Aim of the task —
The entries follow. Please return all of them exactly.

─── Extracted data

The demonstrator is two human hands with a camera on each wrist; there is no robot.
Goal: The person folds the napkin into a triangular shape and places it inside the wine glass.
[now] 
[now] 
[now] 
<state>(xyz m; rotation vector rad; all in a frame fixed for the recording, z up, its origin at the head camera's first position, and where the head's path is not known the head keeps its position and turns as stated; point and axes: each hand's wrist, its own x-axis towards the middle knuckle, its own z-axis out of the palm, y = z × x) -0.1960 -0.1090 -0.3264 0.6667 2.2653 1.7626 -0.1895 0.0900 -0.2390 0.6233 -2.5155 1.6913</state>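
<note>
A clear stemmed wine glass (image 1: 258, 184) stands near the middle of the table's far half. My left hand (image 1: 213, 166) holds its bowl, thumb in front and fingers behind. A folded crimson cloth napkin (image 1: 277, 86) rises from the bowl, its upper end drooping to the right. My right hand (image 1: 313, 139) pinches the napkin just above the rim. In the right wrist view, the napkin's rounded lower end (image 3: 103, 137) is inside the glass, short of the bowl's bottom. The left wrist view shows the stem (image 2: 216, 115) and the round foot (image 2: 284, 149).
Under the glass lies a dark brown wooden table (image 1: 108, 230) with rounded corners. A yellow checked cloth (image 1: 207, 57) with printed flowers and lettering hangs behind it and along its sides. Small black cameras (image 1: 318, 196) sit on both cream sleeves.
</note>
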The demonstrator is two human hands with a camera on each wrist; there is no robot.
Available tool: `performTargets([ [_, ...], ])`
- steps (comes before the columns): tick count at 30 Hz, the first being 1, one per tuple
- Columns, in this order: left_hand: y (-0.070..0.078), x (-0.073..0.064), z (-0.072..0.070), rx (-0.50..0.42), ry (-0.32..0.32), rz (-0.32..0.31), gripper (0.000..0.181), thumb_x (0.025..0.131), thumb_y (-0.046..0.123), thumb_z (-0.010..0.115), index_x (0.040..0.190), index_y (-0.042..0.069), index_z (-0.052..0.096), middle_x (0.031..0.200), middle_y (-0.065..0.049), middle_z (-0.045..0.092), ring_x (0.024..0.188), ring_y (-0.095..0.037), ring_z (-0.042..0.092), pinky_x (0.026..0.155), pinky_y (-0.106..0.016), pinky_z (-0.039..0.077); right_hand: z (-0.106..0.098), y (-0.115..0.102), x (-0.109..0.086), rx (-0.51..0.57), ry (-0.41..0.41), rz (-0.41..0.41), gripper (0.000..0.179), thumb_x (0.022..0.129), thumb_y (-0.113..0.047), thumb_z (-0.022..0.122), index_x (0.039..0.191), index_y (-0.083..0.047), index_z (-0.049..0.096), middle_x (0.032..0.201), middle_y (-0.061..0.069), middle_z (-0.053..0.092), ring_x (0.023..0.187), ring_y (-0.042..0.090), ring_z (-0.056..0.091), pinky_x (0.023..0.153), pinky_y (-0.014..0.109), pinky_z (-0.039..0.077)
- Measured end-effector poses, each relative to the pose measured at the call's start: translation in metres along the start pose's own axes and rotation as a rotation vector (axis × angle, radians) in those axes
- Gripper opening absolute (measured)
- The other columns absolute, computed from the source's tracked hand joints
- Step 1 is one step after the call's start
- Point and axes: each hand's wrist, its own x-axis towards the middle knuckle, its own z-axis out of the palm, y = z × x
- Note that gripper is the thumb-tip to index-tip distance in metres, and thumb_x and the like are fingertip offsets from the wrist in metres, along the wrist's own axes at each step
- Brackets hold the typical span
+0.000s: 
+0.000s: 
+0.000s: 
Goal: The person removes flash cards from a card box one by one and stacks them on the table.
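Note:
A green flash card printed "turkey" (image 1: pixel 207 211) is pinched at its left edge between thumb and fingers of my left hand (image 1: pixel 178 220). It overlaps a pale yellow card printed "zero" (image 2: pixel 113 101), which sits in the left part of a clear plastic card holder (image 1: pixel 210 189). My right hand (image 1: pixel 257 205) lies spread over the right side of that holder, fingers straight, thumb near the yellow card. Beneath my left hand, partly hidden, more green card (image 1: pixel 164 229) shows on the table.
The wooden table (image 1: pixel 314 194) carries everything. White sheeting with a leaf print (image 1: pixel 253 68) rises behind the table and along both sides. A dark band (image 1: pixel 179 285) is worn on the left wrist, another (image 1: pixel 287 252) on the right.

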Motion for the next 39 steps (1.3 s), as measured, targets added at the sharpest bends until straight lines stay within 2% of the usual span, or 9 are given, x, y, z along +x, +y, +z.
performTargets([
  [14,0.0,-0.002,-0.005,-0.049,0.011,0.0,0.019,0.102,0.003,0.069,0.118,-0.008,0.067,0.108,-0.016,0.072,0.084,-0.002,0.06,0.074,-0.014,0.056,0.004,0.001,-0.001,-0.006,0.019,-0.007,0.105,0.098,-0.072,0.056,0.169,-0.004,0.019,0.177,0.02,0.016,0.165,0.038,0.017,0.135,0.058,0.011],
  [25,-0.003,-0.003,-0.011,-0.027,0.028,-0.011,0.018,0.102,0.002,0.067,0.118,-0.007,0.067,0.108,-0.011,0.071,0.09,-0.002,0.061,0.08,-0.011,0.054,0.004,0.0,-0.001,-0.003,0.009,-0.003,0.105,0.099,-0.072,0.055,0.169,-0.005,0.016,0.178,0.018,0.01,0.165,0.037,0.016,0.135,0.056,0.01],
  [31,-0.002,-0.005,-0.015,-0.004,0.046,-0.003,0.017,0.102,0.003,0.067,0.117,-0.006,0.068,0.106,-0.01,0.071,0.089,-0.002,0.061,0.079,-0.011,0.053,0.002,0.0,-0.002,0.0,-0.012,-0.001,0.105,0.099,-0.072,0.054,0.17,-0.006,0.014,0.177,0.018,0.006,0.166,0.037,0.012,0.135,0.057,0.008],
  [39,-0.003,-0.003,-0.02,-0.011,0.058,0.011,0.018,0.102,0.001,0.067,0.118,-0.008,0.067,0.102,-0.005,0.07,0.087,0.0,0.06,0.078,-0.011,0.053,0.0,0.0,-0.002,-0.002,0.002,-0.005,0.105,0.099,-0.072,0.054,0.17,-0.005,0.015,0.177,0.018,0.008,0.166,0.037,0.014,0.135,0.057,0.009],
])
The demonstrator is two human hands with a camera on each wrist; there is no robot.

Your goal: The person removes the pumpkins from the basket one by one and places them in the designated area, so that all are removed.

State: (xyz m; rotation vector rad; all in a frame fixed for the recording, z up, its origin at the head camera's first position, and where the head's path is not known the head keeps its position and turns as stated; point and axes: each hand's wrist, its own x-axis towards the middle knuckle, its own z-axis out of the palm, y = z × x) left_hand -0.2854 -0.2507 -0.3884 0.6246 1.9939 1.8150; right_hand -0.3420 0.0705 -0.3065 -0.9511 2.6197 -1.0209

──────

Solution for this problem —
The demonstrator is two human hands with a camera on each wrist; there is no robot.
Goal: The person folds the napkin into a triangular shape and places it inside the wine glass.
[now] 
[now] 
[now] 
<state>(xyz m; rotation vector rad; all in a frame fixed for the recording, z up, its origin at the head camera's first position, and where the head's path is not known the head keeps its position and turns as stated; point and axes: each hand's wrist, its own x-axis towards the middle knuckle, its own z-axis out of the palm, y = z × x) -0.1960 -0.1090 -0.3264 0.6667 2.2653 1.7626 -0.1895 0.0900 -0.2390 0.6233 -2.5155 1.6913</state>
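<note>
A clear stemmed wine glass (image 1: 258, 184) stands near the middle of the table's far half. My left hand (image 1: 213, 166) holds its bowl, thumb in front and fingers behind. A folded crimson cloth napkin (image 1: 277, 86) rises from the bowl, its upper end drooping to the right. My right hand (image 1: 313, 139) pinches the napkin just above the rim. In the right wrist view, the napkin's rounded lower end (image 3: 103, 137) is inside the glass, short of the bowl's bottom. The left wrist view shows the stem (image 2: 216, 115) and the round foot (image 2: 284, 149).
Under the glass lies a dark brown wooden table (image 1: 108, 230) with rounded corners. A yellow checked cloth (image 1: 207, 57) with printed flowers and lettering hangs behind it and along its sides. Small black cameras (image 1: 318, 196) sit on both cream sleeves.
</note>
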The demonstrator is two human hands with a camera on each wrist; there is no robot.
Available tool: `performTargets([ [_, ...], ])`
- steps (comes before the columns): tick count at 30 Hz, the first being 1, one per tuple
- Columns, in this order: left_hand: y (-0.070..0.078), x (-0.073..0.064), z (-0.072..0.070), rx (-0.50..0.42), ry (-0.32..0.32), rz (-0.32..0.31), gripper (0.000..0.181), thumb_x (0.025..0.131), thumb_y (-0.046..0.123), thumb_z (-0.010..0.115), index_x (0.040..0.190), index_y (-0.042..0.069), index_z (-0.052..0.096), middle_x (0.031..0.200), middle_y (-0.065..0.049), middle_z (-0.045..0.092), ring_x (0.024..0.188), ring_y (-0.095..0.037), ring_z (-0.042..0.092), pinky_x (0.026..0.155), pinky_y (-0.106..0.016), pinky_z (-0.039..0.077); right_hand: z (-0.106..0.098), y (-0.115..0.102), x (-0.109..0.086), rx (-0.51..0.57), ry (-0.41..0.41), rz (-0.41..0.41), gripper (0.000..0.179), thumb_x (0.022..0.129), thumb_y (-0.113..0.047), thumb_z (-0.022..0.122), index_x (0.039..0.191), index_y (-0.083..0.047), index_z (-0.049..0.096), middle_x (0.032..0.201), middle_y (-0.061..0.069), middle_z (-0.053..0.092), ring_x (0.023..0.187), ring_y (-0.042..0.090), ring_z (-0.056..0.091), pinky_x (0.023..0.153), pinky_y (-0.014..0.109), pinky_z (-0.039..0.077)
- Measured end-effector poses, each relative to the pose measured at the call's start: translation in metres along the start pose's own axes and rotation as a rotation vector (axis × angle, radians) in those axes
- Gripper opening absolute (measured)
- The other columns absolute, computed from the source's tracked hand joints
- Step 1 is one step after the call's start
- Point and axes: each hand's wrist, its own x-axis towards the middle knuckle, its own z-axis out of the palm, y = z × x
- Note that gripper is the thumb-tip to index-tip distance in metres, and thumb_x and the like are fingertip offsets from the wrist in metres, along the wrist's own axes at each step
- Brackets hold the typical span
+0.000s: 
+0.000s: 
+0.000s: 
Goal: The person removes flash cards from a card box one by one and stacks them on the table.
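Note:
A green flash card printed "turkey" (image 1: pixel 207 211) is pinched at its left edge between thumb and fingers of my left hand (image 1: pixel 178 220). It overlaps a pale yellow card printed "zero" (image 2: pixel 113 101), which sits in the left part of a clear plastic card holder (image 1: pixel 210 189). My right hand (image 1: pixel 257 205) lies spread over the right side of that holder, fingers straight, thumb near the yellow card. Beneath my left hand, partly hidden, more green card (image 1: pixel 164 229) shows on the table.
The wooden table (image 1: pixel 314 194) carries everything. White sheeting with a leaf print (image 1: pixel 253 68) rises behind the table and along both sides. A dark band (image 1: pixel 179 285) is worn on the left wrist, another (image 1: pixel 287 252) on the right.
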
Motion for the next 39 steps (1.3 s), as measured, targets added at the sharpest bends until straight lines stay within 2% of the usual span, or 9 are given, x, y, z along +x, +y, +z.
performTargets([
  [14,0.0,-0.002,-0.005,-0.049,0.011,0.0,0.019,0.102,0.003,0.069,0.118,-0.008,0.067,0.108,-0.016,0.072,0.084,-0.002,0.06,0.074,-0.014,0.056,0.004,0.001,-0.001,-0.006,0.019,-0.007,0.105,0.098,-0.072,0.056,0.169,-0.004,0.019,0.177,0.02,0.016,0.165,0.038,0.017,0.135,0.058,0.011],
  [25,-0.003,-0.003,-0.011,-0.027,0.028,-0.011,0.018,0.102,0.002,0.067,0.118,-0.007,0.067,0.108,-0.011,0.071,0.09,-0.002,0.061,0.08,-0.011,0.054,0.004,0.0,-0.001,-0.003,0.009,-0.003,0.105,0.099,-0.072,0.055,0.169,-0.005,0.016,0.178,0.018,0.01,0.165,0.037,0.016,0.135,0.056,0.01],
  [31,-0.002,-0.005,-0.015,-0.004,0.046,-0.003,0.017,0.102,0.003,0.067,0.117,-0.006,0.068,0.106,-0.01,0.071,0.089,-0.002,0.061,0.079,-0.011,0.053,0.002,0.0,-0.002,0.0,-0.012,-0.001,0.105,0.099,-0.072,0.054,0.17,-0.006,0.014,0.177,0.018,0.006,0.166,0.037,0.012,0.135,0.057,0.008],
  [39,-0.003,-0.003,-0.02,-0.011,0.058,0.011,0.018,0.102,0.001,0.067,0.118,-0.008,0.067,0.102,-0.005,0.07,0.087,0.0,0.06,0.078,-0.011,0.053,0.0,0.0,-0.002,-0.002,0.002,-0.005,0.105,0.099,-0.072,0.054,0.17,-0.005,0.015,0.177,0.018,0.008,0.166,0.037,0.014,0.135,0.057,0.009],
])
The demonstrator is two human hands with a camera on each wrist; there is no robot.

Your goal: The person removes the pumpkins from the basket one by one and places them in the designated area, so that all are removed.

State: (xyz m; rotation vector rad; all in a frame fixed for the recording, z up, its origin at the head camera's first position, and where the head's path is not known the head keeps its position and turns as stated; point and axes: each hand's wrist, its own x-axis towards the middle knuckle, its own z-axis out of the palm, y = z × x) left_hand -0.2854 -0.2507 -0.3884 0.6246 1.9939 1.8150; right_hand -0.3420 0.0705 -0.3065 -0.9511 2.6197 -1.0209

The complete answer has been presented.